_What is required_.
Leave out the pictures and set down the rest of the listing below word for word.

_Data below_.
========================================================================

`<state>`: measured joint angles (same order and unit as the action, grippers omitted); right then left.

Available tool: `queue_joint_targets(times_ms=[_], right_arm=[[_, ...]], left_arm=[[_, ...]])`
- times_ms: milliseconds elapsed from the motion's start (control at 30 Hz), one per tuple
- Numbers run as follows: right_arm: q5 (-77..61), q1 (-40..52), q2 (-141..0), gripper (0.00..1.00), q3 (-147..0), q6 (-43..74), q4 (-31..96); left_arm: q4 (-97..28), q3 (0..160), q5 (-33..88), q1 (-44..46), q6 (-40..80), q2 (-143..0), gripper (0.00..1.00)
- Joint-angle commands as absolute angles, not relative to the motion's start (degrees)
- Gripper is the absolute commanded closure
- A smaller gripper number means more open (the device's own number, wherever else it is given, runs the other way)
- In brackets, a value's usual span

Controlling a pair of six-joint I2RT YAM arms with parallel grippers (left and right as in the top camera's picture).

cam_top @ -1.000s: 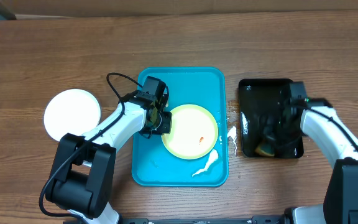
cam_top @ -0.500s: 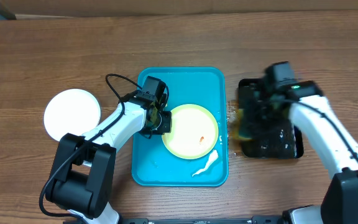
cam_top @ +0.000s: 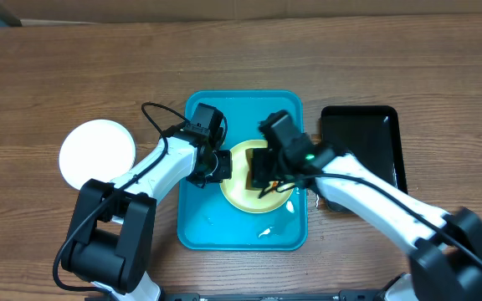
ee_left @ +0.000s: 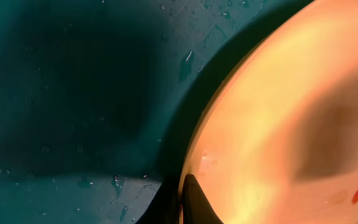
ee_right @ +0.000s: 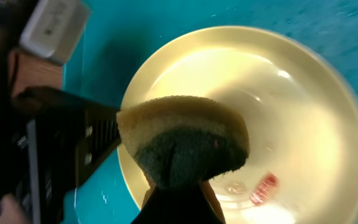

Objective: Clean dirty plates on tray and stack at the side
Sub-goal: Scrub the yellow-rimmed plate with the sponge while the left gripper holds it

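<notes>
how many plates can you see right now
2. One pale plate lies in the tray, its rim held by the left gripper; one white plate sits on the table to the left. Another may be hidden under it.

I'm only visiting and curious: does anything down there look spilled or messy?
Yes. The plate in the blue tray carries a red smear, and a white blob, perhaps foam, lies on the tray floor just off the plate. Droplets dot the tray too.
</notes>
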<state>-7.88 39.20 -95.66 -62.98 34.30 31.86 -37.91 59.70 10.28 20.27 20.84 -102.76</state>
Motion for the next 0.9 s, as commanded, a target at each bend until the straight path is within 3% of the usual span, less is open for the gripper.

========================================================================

_Final answer_.
`<state>`: measured joint angles (same order and unit as the action, grippers omitted); right then left.

Available tool: `queue_joint_targets(times_ms=[_], right_arm=[[_, ...]], left_arm=[[_, ...]])`
- times_ms: milliseconds elapsed from the motion's start (control at 30 Hz), one per tuple
- Numbers run as follows: right_arm: q5 (-77..61), q1 (-40..52), q2 (-141..0), gripper (0.00..1.00), q3 (-147..0), q6 (-43..74), q4 (-31..96); left_arm: q4 (-97..28), q3 (0..160), q5 (-33..88), q1 (-44..46), q6 (-40..80), q2 (-143..0), gripper (0.00..1.00)
- Joint-angle commands as absolute angles, not relative to the motion's start (degrees)
- Gripper is the absolute commanded closure
- A smaller gripper number means more open (the device's own number, wherever else it is given, runs the other way)
- In brackets, a value's usual span

Controlling a pair of six-joint I2RT YAM arms with parallel grippers (left and right as in the top camera's picture).

cam_top @ -1.000s: 
cam_top @ -0.500s: 
cam_top @ +0.000s: 
ee_left @ +0.000s: 
ee_right @ +0.000s: 

Objective: Clean dirty plates on tray and stack at the side
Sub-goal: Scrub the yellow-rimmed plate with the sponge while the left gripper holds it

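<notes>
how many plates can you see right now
2. One pale plate lies in the tray, its rim held by the left gripper; one white plate sits on the table to the left. Another may be hidden under it.

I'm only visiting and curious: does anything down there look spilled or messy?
Yes. The plate in the blue tray carries a red smear, and a white blob, perhaps foam, lies on the tray floor just off the plate. Droplets dot the tray too.
</notes>
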<state>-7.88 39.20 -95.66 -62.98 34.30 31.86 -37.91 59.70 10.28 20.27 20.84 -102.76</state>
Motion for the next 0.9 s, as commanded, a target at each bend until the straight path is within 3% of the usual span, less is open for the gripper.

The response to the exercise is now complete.